Prima di salutarci abbiamo chiesto a Mattia un’ultima cosa: “Se potessi lasciare un messaggio a chi sta
vivendo la tua stessa esperienza, cosa diresti?”. Riportiamo qui
integralmente la sua risposta contenente il nocciolo della sua testimonianza di
ragazzo transgender che vuole vivere serenamente la sua esperienza
universitaria: "Bella domanda!
Sicuramente se potessi lasciare un messaggio direi che la chiusura non è un’opzione,
perché chiudersi fa solo male. Aprirsi nel contesto universitario in toto e soprattutto
con lɜ colleghɜ dà la possibilità di
ricevere molto; invece, se ci si concentra sulle difficoltà e gli ostacoli può
prevalere la paura e ci si può precludere importanti esperienze di crescita.
L’università, a differenza di altri, può essere un contesto di comfort, un
luogo dove sentirsi protettɜ
e vedere riconosciuta la libera espressione di sé".

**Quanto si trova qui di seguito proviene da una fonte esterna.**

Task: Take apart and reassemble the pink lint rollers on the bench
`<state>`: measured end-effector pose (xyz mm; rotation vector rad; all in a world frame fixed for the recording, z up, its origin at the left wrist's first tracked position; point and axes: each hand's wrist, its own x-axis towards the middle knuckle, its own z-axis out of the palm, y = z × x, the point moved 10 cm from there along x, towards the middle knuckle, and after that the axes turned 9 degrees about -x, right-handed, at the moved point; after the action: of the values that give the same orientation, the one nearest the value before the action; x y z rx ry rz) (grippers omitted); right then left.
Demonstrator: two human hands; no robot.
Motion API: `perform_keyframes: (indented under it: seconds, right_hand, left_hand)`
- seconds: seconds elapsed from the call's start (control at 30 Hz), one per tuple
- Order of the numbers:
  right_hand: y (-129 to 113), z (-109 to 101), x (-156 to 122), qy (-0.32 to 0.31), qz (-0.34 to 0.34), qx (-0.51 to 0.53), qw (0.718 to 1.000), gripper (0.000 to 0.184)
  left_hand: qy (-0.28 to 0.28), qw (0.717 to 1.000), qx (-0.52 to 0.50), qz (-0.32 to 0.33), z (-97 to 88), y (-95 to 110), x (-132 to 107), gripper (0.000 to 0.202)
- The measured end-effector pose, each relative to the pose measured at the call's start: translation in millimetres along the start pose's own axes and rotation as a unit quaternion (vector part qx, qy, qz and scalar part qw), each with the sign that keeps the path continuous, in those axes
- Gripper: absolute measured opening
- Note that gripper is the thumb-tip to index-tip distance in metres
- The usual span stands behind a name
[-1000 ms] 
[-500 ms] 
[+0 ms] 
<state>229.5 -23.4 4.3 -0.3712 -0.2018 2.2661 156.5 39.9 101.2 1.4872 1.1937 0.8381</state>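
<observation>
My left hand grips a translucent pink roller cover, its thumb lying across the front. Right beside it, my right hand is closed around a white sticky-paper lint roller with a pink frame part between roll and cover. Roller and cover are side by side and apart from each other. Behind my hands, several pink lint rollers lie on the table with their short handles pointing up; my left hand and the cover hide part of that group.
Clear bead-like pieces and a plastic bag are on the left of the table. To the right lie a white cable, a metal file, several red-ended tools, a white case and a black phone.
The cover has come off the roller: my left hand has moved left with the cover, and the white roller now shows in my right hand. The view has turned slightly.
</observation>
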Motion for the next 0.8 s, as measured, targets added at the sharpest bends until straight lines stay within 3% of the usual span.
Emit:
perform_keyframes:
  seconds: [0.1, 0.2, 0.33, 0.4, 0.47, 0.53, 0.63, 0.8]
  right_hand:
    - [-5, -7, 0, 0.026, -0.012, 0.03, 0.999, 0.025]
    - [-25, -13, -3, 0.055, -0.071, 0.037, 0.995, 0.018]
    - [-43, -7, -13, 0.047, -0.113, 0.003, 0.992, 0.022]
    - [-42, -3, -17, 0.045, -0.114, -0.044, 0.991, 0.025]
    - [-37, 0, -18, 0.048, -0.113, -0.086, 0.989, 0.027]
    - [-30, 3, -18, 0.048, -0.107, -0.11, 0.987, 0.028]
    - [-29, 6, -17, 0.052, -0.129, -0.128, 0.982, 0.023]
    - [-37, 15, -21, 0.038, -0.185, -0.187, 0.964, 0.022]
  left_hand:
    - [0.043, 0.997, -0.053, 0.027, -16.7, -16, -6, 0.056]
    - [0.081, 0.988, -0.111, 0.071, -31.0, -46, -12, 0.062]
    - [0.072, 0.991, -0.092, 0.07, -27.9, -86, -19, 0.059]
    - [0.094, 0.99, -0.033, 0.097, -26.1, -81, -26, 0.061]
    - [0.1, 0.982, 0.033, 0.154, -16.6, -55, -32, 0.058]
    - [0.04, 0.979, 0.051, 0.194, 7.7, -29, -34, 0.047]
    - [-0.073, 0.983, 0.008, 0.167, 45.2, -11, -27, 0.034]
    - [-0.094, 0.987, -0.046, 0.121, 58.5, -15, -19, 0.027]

Ringraziamo Mattia per la disponibilità e la gentilezza nel
riportarci la sua esperienza personale, con le difficoltà che comporta ma
soprattutto con la presa di consapevolezza che l’attenzione, la cura,
l’accoglienza e l’apertura siano estremamente importanti e foriere di speranza
per miglioramenti sempre più in linea con le esigenze dellɜ studentɜ.